**Directions**
Restate word for word the opening line of the data below and every line after it until the line with "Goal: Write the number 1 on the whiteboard", that line too, but not the pictures.

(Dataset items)

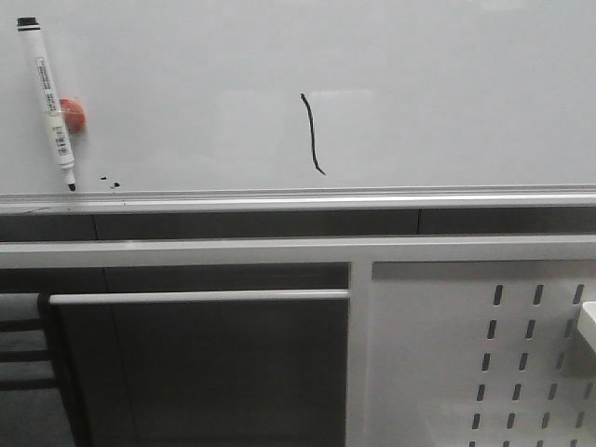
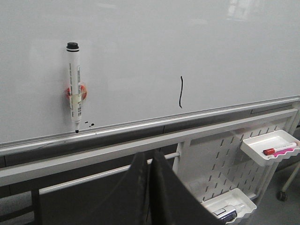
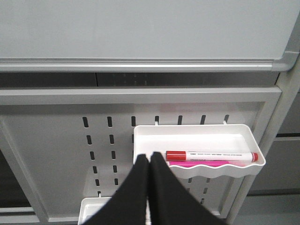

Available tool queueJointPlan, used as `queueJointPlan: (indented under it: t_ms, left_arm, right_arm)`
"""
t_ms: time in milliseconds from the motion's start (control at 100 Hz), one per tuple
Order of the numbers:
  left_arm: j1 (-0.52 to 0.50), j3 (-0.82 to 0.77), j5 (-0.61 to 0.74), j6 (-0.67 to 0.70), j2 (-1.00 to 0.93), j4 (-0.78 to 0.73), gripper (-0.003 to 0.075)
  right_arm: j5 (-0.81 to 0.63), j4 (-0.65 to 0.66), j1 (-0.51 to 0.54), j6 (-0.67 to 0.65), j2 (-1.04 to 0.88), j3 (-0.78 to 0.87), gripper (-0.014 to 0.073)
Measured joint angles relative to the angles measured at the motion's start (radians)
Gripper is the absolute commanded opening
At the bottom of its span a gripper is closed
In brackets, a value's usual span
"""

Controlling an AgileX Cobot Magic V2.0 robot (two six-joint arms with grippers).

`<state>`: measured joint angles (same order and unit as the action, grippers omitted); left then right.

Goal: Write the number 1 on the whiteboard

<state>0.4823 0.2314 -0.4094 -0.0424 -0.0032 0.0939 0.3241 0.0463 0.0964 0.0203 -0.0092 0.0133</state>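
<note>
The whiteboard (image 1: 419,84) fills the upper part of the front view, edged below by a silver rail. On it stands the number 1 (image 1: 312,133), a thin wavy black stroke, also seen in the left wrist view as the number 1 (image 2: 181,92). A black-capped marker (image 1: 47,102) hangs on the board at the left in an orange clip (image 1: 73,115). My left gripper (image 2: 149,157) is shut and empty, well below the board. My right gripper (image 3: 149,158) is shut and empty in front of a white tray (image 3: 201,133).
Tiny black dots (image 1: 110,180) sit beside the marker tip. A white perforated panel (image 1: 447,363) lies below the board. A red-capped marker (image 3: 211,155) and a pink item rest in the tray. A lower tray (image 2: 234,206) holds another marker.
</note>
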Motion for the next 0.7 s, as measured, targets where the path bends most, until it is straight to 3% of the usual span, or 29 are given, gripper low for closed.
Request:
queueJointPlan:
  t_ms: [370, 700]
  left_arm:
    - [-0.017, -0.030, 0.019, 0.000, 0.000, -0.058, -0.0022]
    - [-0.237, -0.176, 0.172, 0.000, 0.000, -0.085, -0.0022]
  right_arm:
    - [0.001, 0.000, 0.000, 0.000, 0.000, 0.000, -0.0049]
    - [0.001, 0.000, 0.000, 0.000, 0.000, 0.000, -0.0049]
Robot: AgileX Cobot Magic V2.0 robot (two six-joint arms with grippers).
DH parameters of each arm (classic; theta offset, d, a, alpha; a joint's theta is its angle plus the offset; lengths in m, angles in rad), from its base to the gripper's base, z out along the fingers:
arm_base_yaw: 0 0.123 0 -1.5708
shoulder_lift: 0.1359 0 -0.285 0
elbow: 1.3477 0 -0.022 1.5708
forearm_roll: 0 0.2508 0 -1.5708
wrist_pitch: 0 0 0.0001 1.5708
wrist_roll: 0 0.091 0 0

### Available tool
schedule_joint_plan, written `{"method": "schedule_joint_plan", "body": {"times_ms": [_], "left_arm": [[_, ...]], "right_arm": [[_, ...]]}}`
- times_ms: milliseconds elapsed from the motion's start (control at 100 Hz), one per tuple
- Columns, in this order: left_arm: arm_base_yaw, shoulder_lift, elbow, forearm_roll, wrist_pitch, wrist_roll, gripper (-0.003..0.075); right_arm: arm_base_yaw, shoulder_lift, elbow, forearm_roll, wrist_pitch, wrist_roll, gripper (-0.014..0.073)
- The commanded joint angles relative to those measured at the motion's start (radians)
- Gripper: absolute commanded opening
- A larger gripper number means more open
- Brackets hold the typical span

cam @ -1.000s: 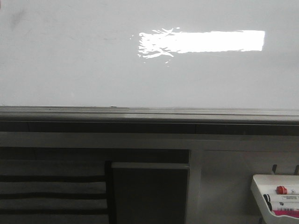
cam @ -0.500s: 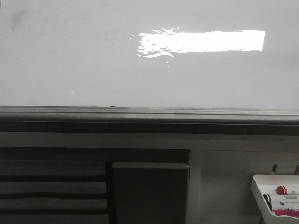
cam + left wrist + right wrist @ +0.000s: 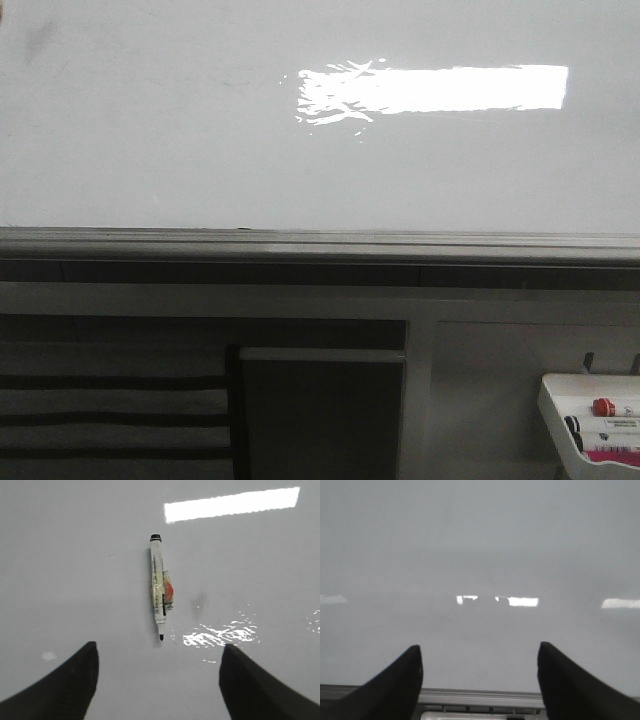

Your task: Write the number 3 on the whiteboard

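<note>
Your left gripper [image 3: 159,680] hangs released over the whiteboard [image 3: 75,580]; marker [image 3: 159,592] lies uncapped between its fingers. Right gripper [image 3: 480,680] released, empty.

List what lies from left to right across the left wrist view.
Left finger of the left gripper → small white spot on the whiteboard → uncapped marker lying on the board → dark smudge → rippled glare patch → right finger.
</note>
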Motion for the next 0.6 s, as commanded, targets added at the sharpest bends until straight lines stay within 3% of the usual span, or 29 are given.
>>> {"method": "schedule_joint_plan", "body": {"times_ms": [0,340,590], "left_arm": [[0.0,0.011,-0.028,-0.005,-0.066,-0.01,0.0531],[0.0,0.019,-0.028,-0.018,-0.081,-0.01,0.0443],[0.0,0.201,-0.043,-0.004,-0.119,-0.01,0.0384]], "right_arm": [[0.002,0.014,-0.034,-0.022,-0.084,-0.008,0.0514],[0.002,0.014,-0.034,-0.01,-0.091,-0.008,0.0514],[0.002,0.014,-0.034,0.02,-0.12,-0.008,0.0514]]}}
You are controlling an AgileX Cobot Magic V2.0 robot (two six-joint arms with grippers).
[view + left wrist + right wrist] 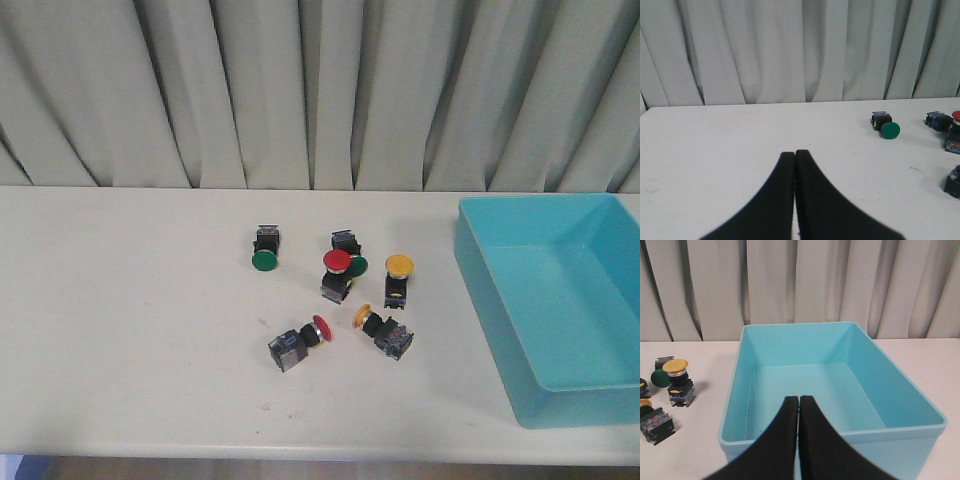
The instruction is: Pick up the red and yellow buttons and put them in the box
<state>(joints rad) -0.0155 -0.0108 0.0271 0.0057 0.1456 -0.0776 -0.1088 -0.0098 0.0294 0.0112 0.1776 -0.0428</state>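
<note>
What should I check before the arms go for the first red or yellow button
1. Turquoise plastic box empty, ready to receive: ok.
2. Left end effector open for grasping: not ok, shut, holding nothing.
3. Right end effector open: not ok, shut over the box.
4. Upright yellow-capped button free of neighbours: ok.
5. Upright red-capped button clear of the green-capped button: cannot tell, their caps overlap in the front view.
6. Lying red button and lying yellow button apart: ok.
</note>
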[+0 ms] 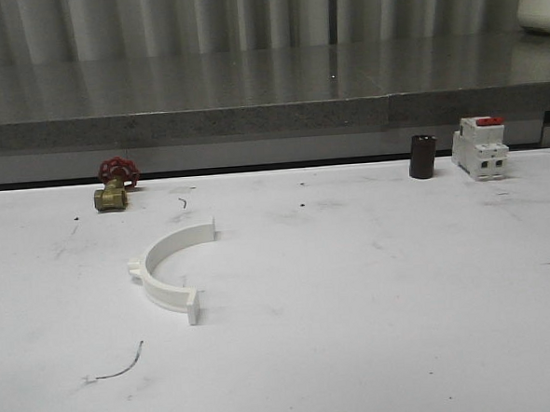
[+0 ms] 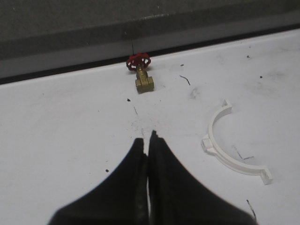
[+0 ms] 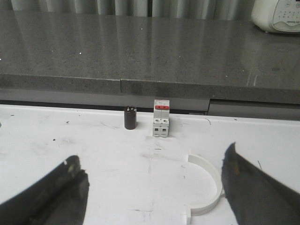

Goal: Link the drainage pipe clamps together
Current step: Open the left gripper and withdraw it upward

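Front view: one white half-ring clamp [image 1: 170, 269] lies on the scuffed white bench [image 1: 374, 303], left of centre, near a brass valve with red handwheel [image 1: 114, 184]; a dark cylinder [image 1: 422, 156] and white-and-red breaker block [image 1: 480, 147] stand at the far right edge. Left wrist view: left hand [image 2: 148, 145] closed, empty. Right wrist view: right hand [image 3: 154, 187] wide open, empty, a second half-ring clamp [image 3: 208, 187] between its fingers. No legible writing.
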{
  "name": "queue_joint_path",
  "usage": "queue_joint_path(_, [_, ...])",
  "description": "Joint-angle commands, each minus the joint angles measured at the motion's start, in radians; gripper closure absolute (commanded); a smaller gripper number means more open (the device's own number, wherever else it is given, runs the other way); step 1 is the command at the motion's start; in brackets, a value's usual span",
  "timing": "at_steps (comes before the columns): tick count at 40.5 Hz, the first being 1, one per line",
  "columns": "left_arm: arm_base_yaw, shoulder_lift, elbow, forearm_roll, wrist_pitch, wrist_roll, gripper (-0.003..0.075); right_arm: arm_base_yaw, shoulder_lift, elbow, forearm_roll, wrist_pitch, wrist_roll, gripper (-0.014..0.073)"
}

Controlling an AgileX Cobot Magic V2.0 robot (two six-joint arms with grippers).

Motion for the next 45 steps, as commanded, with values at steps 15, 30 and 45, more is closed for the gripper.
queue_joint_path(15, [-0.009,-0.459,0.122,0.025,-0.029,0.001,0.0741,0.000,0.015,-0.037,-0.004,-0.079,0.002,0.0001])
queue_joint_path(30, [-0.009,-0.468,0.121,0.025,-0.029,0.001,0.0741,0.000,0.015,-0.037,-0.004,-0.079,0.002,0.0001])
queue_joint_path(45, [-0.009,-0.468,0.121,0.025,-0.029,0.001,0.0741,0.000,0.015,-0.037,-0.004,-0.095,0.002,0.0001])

**Response to the task**
Available tool queueJointPlan, used as `queueJointPlan: (indented under it: t_ms, left_arm, right_arm)`
"""
t_ms: time in milliseconds from the motion's start (control at 100 Hz), one per tuple
Order of the numbers:
  left_arm: j1 (-0.52 to 0.50), j3 (-0.82 to 0.77), j5 (-0.61 to 0.74), j6 (-0.67 to 0.70), j2 (-1.00 to 0.93), j4 (-0.78 to 0.73), gripper (-0.003 to 0.075)
  right_arm: j5 (-0.81 to 0.63), j4 (-0.65 to 0.66), j1 (-0.51 to 0.54), j6 (-0.67 to 0.65), j2 (-1.04 to 0.88), j3 (-0.78 to 0.87), gripper (-0.014 to 0.073)
Measured joint angles relative to the angles measured at the motion's start (radians)
Gripper is the absolute commanded opening
At the bottom of its span a gripper is closed
In brackets, a value's usual span
"""

Controlling an AgileX Cobot Magic V2.0 robot (two six-joint arms with grippers).

`<state>`: measured joint angles (same order and unit as the action, grippers omitted); left then right.

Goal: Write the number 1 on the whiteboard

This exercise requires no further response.